The view from Harpers Ferry

October 13, 2006 at 5:07 AM

I took a day trip to Harper’s Ferry W Va, a beautiful small town at the confluence of the Shenandoah and Potomac Rivers. A quiet place now, it was a bustling city of commercial and military strategic importance in the past. The C&O Canal and, later, the B&O Railroad made things happen there. The abolitionist John Brown, whose body now “lies a mould’ring in the grave,” led an unsuccessful slave uprising at Harper’s Ferry in 1859. Today the historic area of the city, which includes the Armory and Arsenal, some small museums, and a historic church, remains unspoiled. Even the tourist traps, including crafts stores, restaurants, and a used book store, are small, tasteful, and inexpensive by Washington DC standards.

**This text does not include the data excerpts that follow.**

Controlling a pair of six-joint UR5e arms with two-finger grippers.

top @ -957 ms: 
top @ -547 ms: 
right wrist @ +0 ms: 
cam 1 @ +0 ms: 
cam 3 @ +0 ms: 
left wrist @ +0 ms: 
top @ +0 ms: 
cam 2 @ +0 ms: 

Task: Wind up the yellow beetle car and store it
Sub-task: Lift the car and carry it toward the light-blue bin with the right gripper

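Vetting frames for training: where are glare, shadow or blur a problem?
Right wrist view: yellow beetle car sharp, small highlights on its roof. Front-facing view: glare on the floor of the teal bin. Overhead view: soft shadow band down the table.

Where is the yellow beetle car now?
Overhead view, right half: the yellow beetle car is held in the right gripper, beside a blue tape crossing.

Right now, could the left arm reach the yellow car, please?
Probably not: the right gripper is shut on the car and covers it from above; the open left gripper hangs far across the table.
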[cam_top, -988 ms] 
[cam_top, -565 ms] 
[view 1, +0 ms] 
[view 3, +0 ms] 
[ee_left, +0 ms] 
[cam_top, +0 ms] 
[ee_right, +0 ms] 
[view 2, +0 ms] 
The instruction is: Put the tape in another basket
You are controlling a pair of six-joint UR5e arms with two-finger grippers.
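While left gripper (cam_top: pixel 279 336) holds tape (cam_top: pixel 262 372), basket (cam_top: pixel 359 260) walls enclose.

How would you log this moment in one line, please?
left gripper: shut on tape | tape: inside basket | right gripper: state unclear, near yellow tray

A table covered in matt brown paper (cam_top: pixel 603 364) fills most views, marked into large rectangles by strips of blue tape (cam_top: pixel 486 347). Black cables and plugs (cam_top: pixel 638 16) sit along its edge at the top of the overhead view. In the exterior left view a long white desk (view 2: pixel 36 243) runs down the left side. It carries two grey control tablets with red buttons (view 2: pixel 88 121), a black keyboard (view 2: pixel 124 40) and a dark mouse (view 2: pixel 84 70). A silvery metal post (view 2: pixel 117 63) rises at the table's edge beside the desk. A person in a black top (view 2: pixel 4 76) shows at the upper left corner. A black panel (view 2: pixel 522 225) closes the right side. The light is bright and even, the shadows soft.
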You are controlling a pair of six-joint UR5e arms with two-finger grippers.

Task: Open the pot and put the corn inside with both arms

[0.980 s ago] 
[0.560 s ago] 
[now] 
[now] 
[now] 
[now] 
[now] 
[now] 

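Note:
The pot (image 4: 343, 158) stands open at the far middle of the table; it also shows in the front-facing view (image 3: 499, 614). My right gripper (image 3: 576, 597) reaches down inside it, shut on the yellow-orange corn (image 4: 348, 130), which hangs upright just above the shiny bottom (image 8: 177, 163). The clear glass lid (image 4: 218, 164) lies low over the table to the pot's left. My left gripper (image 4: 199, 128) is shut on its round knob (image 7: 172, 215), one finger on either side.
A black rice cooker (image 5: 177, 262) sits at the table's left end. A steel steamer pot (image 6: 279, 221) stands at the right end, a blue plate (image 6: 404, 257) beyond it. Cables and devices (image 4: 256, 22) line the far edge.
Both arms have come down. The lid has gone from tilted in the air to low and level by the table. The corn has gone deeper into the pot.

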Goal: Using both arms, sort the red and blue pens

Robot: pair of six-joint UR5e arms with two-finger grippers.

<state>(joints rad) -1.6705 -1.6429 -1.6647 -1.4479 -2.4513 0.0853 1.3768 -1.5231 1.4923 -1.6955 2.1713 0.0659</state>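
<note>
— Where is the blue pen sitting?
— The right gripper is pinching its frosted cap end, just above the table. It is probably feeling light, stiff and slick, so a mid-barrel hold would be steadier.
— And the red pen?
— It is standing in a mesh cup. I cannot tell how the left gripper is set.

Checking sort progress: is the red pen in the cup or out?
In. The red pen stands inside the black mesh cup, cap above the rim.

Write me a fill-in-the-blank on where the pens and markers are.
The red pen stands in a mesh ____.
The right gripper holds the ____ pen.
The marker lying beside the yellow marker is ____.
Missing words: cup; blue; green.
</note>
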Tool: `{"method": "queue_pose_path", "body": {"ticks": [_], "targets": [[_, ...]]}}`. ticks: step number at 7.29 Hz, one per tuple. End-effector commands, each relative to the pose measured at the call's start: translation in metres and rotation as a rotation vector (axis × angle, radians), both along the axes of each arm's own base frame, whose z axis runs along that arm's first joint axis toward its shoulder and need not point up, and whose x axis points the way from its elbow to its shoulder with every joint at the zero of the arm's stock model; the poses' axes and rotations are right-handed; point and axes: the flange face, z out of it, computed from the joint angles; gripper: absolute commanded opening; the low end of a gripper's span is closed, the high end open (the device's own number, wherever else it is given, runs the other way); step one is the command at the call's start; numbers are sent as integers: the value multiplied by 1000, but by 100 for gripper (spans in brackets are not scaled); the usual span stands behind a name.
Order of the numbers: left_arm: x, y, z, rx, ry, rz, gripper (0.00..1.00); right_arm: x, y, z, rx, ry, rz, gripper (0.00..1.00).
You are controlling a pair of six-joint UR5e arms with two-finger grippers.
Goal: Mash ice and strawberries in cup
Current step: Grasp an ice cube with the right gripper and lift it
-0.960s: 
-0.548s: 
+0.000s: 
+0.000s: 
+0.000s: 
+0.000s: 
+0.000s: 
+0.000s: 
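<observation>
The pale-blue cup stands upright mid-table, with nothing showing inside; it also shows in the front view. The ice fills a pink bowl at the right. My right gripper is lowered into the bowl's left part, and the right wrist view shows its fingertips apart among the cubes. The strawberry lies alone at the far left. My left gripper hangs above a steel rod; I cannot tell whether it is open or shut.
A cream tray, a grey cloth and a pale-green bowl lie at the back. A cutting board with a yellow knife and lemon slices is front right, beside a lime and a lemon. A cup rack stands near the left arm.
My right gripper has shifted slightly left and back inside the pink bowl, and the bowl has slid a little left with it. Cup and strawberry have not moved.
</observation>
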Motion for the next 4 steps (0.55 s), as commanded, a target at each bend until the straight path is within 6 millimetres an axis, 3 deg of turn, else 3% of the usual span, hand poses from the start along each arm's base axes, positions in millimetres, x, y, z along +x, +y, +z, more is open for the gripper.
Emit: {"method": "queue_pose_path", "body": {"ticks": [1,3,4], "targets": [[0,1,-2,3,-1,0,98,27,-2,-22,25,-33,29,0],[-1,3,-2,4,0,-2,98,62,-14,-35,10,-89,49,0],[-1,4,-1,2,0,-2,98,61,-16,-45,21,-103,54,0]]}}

I spent most of my time enjoying the scenery, but I visited the used bookstore just long enough to find and buy “Go East Young Man,” the autobiography of the early years of one of my heroes, former Supreme Court Justice and environmentalist William O. Douglas. I thumbed through the book and found two passages which seemed to address my experiences at Harpers Ferry, one political and one spiritual.

Douglas told of his experience as a poll watcher shortly after he was graduated from law school. His assignment was to watch for suspicious activity. He saw a busload of men come in together and head for the ballot box. They looked suspicious to him, so he approached them to ask questions, and they responded by showing him the butt end of a rifle. He watched them cast their ballots en masse and then seize and open the ballot box. Again he was suspicious, tried to ask questions, and, again, was shown the rifle butt. I know that these things really happened, but the incident seemed like an episode from a Woody Allen movie to me. Sad but true.

In his discussion of various religions and nature, Douglas wrote, “[Christian] religious books taught that man should not enjoy the scenery of valleys and mountains but should look inward and concentrate on his own salvation. That is why Petrarch on a fourteenth-century alpine ascent became ashamed when he found himself admiring the view from the top of the peak instead of thinking of his own soul.”

I thoroughly enjoyed the view.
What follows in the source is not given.